■ What is expected:
Your task is to give the listing below back word for word, pictures excluded.

■ Information supplied:
|---|

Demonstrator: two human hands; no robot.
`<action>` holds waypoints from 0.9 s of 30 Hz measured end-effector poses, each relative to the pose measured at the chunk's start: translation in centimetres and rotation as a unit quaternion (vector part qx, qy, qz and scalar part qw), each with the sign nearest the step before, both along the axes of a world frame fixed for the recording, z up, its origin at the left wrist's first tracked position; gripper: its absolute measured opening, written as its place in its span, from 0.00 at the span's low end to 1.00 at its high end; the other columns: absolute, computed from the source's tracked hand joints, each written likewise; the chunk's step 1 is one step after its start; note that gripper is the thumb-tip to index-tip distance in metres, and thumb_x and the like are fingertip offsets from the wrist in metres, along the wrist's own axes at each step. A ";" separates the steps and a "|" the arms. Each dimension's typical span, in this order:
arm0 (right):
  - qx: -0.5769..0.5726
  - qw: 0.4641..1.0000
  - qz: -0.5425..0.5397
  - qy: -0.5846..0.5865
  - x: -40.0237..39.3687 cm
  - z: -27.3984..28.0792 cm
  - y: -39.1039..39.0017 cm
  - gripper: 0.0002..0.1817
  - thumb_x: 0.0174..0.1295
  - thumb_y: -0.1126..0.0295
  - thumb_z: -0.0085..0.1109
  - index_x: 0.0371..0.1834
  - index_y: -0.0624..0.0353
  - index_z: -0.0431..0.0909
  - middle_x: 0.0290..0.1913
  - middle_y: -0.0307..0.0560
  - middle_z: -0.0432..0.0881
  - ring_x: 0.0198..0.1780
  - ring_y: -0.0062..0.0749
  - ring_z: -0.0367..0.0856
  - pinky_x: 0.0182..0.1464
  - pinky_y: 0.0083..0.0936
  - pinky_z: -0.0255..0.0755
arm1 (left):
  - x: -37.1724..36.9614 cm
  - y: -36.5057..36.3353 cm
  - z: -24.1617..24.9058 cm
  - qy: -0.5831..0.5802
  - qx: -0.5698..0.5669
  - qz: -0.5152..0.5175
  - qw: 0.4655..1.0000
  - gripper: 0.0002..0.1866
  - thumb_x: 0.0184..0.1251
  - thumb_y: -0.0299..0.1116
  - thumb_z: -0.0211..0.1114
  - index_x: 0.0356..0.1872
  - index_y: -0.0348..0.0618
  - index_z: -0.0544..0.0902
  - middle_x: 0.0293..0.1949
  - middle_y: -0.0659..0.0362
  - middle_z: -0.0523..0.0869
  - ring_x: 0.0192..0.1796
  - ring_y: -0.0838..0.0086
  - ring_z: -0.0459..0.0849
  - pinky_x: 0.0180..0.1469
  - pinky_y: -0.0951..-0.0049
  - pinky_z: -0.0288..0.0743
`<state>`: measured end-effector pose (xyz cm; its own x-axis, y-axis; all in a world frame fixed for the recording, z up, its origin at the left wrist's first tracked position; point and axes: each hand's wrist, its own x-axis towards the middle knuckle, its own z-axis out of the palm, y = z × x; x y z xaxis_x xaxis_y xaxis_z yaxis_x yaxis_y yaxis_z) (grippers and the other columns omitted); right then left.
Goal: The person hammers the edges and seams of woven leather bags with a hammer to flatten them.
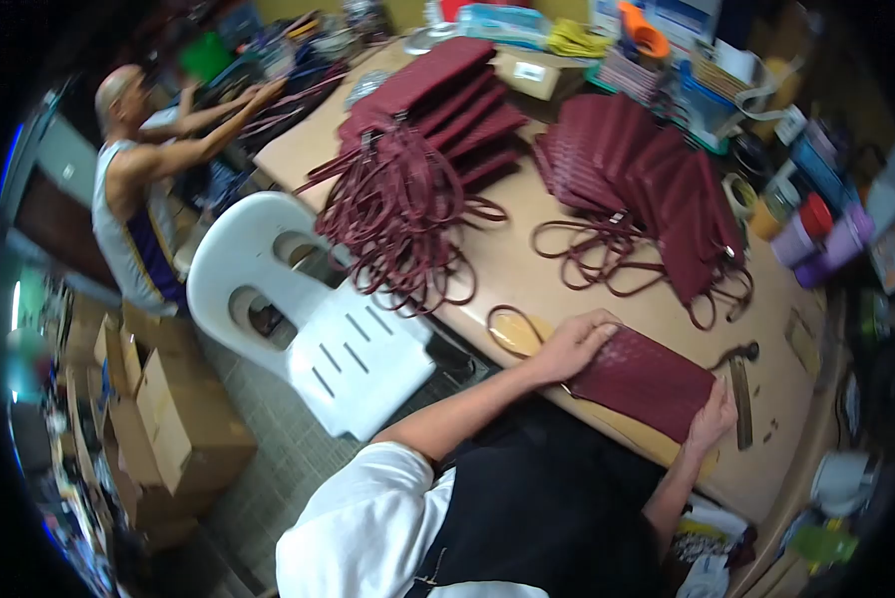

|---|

■ Response for this exercise:
Demonstrator: two human hands; no robot.
`<action>` holds waypoints from 0.9 s of 30 Hz measured end-effector poses, each relative to the pose measured at the chunk's start: translation in centimetres and rotation as a unit quaternion (vector part qx, qy, qz and scalar part qw), each with the sign nearest the step before, both along the axes of a world frame fixed for the recording, z up, its origin at the left wrist's first tracked position; gripper: its absolute measured opening, written as its place in its span, from 0.00 at the span's low end to 1.00 at its high end; the other columns: absolute, computed from the source's tracked hand joints, each written likewise; the chunk's step 1 is one step after its start; note that gripper is the thumb-tip to index-tip distance in metres, and thumb_x and the like are fingertip offsets from the wrist in metres, along the wrist's own axes at each step. A ";" separates the steps and a "|" the arms. Each dimension's typical span, in this order:
arm0 (right):
  - qx: -0.5769..0.5726
  - qw: 0.4641..1.0000
  - qz: -0.5425..0.5397
  - qy: -0.5846..0.5865
  - x: -40.0237..39.3687 cm
  - z: -27.3984..28.0792 cm
  - y: -39.1039..39.0017 cm
  - gripper: 0.0002..0.1817
  - thumb_x: 0.0174..0.1295
  - thumb_y: -0.1126..0.0295
  - thumb_z: -0.0085..0.1109
  - index_x: 0.0371..0.1834
  - index_y: -0.0624..0.0353
  - index_z: -0.0431..0.0909
  - middle_x: 0.0290..0.1913
  - middle_y: -0.0307..0.0560
  - middle_z: -0.0432..0.0881
  - ring_x: 0.0198..0.1780
  - ring_y: -0.0062..0.0749
  - ring_z: -0.0367..0.0856
  - pinky_x: 0.0182..0.1464
  - pinky_y: 0.0083..0.0936
  - pinky_z: -0.0255..0.0755
arm1 (left):
  - x: -37.1724..36.9614 cm
  - y: -36.5057..36.3353 cm
  - z: -24.1617..24.9058 cm
  - qy: -0.5831..0.5802
  - qx: -0.5698..0.5669
  - qz: -0.5152..0.5175
  - qw: 0.4655..1.0000
  - gripper: 0.0002..0.1866
  - thumb_x: 0.0184..0.1251
  - thumb_y: -0.0299..0.1116
  - thumb_z: -0.0211..0.1114
  - index_x: 0.0356..0.1872
  - index_y: -0.0348..0.0618
  - index_z: -0.0544..0.0902
  - middle_x: 0.0293..0.1949
  - middle_y: -0.0659..0.0362
  - middle_z: -0.0523..0.0869
  - ring_x: 0.0192..0.1796
  - ring_y: -0.0838..0.0086
  - ring_z: -0.0459..0.0849
  - pinky_x: 0.0180..0.1469
  - pinky_y: -0.0951..-0.0049
  - pinky_z: -0.0288..0.0743
`<state>`: measured end-effector pose (xyz cm; its own x-axis, y-axis; all in a world frame fixed for the recording, z up, its origin at the left wrist's first tracked position; point and axes: each hand's wrist, its own x-axis towards the middle knuckle, its own z-axis out of the palm, y = z × x; x y z xaxis_x xaxis_y xaxis_z yaxis_x yaxis_y yaxis_z) (grippers and the other columns omitted); right then left.
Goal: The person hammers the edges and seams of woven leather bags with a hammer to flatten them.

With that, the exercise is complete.